CIDADES
Quinta-feira, 17 de Março de 2011, 21h:21
A
A
IBAMA
Embargo impede colheita em Querência
DHIEGO MAIA
Da Reportagem
Trabalhadores do assentamento rural Pingo DÁgua, em Querência, a 945 quilômetros de Cuiabá, estão endividados, mas impedidos de comercializar arroz, milho, leite, soja e outros itens, que estão prestes a perder, muitos ainda no pé, por falta de colheita. No local, existem famílias que contraíram dívidas de mais de R$ 150 mil. Ao todo, o assentamento conta com 549 famílias distribuídas em uma área de 23 mil hectares. Cada propriedade tem 65 hectares. Ocorre que o assentamento está embargado pelo Instituto Brasileiro de Meio Ambiente e Recursos Naturais Renováveis (Ibama) desde 2006, por não ter licenciamento ambiental. Segundo o presidente do Sindicato Rural de Querência, Eleandro Mariani Ribeiro, o Instituto Nacional de Colonização e Reforma Agrária (Incra), na época, foi notificado do embargo, mas não comunicou a ação aos trabalhadores. Ao longo de todo esse período, os trabalhadores conseguiram efetuar empréstimos em instituições financeiras e vender a produção normalmente.
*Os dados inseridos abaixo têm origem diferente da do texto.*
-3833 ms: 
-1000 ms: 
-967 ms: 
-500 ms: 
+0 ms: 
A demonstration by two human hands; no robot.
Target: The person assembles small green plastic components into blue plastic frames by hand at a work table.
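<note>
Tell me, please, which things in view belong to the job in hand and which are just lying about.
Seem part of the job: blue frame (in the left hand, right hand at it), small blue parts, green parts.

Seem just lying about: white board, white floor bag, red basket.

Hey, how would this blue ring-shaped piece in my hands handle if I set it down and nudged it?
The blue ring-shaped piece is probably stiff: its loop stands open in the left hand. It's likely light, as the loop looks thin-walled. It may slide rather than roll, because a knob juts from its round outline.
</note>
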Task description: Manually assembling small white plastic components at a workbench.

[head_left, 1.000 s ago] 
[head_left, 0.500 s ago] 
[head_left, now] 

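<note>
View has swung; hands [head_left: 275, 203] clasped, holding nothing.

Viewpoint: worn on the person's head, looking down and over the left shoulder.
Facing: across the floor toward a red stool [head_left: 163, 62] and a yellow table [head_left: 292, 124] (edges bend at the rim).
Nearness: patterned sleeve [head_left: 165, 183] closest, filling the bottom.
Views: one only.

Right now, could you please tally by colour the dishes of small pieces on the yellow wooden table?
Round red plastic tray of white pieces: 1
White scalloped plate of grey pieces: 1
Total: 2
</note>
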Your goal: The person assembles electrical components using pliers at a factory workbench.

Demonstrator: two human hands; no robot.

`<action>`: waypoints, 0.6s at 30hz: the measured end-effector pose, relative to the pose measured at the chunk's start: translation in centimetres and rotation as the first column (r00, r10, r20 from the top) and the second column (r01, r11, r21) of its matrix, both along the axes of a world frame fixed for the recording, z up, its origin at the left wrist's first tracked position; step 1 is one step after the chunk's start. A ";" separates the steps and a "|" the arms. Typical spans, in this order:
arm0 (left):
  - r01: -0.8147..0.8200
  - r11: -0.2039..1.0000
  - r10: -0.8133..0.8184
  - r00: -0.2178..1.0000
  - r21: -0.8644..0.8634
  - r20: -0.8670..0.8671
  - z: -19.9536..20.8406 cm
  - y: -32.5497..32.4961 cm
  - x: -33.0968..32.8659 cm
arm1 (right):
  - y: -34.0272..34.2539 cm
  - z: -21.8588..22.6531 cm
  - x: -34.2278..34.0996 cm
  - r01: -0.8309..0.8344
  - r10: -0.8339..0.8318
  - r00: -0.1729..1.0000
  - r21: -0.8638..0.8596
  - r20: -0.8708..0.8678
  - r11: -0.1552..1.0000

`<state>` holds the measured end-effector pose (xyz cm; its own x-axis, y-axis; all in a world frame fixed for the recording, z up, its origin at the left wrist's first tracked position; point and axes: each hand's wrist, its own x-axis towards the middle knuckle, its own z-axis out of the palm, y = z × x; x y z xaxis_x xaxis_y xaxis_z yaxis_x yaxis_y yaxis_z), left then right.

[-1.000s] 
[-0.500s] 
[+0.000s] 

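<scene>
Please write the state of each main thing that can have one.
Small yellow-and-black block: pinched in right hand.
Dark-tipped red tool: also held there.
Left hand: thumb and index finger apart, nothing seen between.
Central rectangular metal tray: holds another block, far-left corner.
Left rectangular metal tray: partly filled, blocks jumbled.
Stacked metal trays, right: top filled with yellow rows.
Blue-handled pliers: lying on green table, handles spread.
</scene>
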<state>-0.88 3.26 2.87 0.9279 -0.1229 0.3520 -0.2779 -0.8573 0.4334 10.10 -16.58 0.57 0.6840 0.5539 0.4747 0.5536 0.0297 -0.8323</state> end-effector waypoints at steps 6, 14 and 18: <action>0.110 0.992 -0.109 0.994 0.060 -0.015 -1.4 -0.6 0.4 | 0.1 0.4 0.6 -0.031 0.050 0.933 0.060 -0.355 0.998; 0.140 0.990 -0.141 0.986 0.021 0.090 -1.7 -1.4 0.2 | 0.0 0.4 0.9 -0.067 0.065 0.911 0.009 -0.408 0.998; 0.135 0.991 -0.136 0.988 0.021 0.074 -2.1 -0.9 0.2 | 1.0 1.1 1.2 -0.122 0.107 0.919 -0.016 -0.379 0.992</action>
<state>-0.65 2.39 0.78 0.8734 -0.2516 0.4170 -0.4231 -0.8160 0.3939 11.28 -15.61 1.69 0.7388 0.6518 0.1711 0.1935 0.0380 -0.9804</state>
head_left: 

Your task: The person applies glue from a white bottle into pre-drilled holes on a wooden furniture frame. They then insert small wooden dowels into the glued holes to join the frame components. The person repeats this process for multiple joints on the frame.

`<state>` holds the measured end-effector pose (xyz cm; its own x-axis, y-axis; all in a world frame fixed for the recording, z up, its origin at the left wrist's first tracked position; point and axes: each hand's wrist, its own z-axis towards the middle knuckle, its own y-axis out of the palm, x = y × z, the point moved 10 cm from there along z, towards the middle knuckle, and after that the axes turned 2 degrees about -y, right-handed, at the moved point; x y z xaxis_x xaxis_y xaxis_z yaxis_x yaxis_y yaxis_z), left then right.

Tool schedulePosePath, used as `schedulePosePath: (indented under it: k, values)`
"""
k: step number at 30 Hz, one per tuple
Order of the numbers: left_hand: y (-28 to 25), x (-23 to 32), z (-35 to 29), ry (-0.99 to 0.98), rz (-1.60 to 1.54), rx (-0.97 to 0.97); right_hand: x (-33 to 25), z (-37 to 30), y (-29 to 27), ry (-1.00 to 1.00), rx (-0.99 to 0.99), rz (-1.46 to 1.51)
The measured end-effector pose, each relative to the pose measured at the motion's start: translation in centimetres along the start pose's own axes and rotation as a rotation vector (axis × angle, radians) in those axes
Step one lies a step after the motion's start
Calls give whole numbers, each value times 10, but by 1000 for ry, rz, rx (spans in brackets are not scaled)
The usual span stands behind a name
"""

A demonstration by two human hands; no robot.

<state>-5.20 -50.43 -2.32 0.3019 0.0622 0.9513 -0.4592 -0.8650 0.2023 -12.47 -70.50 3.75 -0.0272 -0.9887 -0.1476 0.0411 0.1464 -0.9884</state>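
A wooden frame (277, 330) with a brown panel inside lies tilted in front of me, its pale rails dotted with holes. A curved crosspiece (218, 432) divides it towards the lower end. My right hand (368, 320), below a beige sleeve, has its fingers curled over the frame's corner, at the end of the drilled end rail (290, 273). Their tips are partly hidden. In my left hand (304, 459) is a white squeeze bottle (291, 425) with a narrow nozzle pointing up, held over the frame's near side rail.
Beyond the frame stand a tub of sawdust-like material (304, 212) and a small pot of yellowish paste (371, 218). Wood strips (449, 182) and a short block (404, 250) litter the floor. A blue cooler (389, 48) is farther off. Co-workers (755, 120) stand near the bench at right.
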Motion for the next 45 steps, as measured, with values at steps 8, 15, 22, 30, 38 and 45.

A situação se agravou porque o Ibama, em nova fiscalização, embargou os produtores individualmente. O Incra nunca nos comunicou sobre os embargos, mas em todo esse período nos deu carta de anuência para conseguirmos crédito para compra de sementes, adubos, para garantir a colheita da safra. Agora, muitos estão cheio de dívidas, mas proibidos de colher, explica Ribeiro. Plantações oriundas de áreas embargadas não são certificadas com o selo verde e ficam impedidas de vender no mercado legal. O site do Ibama também dá publicidade sobre as áreas que estão sem licença ambiental. Ontem à tarde, um grupo de trabalhadores de Querência esteve na sede do Ministério Público Federal na tentativa de suspender o embargo ao menos para colher a produção e até regularizar a situação do assentamento. A superintendente em exercício do Ibama, Cibele Ribeiro, disse que desde 2006, o Instituto mantém fiscalizações no assentamento e, que neste ano, passou a identificar cada propriedade individualmente. Nós sabemos que muitos descumprem os embargos, mas tentamos fazer valer a permanência do embargo, atesta a superintendente. Segundo ela, a solução aos trabalhadores seria firmar um Termo de Ajustamento de Conduta (TAC) junto ao Ibama em Brasília. A colheita seria supervisionada e o valor, depositado em juízo. O impasse seria discutido na Justiça. O Incra, por meio de assessoria, reconheceu o problema, mas não soube explicar por que os assentados não foram comunicados do embargo.